Move forward another 20 years and the technology companies that are thriving today are those that survived and have grown into multi-billion-dollar giants of their industry. By contrast with the position at the time of the technology bubble at the turn of the century, their share prices are based on the huge sums that they are generating. While some might argue that their share prices have moved ahead of events, there is no denying that these companies will continue to grow strongly in a post-Covid environment.

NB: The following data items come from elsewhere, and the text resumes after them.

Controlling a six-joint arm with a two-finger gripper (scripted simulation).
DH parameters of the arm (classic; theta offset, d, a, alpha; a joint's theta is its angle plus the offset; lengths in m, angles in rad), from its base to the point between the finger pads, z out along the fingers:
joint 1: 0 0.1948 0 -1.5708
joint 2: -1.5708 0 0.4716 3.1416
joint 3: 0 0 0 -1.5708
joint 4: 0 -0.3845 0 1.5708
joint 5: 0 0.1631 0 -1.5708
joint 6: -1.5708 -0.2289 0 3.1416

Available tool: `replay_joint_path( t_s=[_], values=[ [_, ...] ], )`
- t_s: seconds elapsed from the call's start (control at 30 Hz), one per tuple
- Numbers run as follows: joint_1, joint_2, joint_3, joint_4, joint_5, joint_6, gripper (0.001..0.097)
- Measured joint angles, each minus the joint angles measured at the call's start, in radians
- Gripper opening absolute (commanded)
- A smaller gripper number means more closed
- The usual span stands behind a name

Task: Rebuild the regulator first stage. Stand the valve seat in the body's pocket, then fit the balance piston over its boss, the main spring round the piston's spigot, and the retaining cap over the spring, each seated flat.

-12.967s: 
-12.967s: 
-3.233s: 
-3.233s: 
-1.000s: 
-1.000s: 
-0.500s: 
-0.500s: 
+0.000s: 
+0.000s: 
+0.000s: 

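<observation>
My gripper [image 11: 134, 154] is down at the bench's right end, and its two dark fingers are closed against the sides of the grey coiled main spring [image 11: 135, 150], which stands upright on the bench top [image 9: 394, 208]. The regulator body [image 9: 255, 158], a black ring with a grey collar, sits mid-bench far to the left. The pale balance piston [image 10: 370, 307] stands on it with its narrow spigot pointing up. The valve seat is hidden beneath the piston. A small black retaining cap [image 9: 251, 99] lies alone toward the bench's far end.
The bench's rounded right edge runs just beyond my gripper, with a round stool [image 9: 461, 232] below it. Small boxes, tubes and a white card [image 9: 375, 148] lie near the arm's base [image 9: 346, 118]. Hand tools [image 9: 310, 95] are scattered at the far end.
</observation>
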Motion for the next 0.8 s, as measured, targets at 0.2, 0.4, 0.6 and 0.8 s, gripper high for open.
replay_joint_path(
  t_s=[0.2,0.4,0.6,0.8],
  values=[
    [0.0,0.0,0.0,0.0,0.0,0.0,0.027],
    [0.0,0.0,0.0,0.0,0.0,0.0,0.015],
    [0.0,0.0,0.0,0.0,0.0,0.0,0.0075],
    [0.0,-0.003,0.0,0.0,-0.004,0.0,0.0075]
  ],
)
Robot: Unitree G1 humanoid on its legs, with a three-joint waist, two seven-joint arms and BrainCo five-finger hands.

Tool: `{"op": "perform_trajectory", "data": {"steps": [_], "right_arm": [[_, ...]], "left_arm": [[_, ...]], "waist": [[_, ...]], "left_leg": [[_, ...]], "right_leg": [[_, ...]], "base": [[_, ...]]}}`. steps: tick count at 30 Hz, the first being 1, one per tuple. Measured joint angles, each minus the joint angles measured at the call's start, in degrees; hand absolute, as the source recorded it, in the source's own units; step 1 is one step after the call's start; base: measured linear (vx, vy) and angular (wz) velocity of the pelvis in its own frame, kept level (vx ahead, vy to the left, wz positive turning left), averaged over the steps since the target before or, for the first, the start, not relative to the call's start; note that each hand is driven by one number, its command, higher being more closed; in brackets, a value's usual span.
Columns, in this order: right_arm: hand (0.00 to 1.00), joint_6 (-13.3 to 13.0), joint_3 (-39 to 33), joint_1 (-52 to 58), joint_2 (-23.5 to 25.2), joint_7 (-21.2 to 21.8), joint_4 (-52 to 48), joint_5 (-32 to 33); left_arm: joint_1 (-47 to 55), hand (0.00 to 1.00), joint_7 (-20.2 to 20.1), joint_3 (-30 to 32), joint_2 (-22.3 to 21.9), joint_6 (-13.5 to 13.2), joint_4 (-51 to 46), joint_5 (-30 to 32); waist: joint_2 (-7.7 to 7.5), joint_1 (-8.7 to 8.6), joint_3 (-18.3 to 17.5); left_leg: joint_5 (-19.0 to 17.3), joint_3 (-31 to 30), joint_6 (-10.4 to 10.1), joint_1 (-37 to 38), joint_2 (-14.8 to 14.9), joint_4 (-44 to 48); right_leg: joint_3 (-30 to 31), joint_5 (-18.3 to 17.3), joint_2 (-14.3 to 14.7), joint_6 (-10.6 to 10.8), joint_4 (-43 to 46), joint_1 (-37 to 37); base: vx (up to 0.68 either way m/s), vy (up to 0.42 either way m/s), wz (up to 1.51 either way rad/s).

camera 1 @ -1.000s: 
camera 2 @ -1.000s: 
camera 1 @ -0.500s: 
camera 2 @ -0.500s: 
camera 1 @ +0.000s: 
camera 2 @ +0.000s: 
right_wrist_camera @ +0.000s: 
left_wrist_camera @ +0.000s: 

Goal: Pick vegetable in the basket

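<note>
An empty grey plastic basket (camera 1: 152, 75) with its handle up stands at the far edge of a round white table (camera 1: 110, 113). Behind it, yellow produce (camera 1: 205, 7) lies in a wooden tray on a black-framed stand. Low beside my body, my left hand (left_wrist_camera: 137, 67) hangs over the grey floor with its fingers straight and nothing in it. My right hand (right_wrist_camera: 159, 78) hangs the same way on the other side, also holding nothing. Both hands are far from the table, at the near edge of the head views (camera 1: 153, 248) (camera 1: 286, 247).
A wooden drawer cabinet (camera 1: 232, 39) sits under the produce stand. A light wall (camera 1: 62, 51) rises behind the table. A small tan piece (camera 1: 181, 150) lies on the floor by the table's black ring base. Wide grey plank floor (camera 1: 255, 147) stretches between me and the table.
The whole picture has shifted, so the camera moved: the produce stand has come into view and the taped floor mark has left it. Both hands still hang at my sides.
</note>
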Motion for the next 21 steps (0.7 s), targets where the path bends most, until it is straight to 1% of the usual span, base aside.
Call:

On the other side of the coin, many companies will continue to struggle even after the crisis has passed. Many cyclical businesses found life incredibly difficult during the lockdown and are facing an uncertain future even though many of the restrictions have now been lifted. The UK has a higher percentage of companies that fall into this category than most of the world’s markets.  This has been a contributory factor in the underperformance of our market relative to other developed markets. As mentioned previously, the lack of a trade deal with Europe is another.

Some argue that the underperformance of the UK market has been overdone and that the values of many UK shares are incredibly ‘cheap’, but there has been little evidence of any narrowing of the gap between the UK and other markets in recent months. While we are nervously waiting for the outcome of trade deal negotiations with Europe, this is unlikely to change.

Against this background, our advice remains to ‘sit tight’ and await a return to more settled conditions. It is rarely, if ever, right to panic in a crisis as the events of last six months have clearly demonstrated. Markets always recover from shocks and often more quickly than people might imagine. There are still many uncertainties to be faced but we are beginning to see a little light at the end of the tunnel.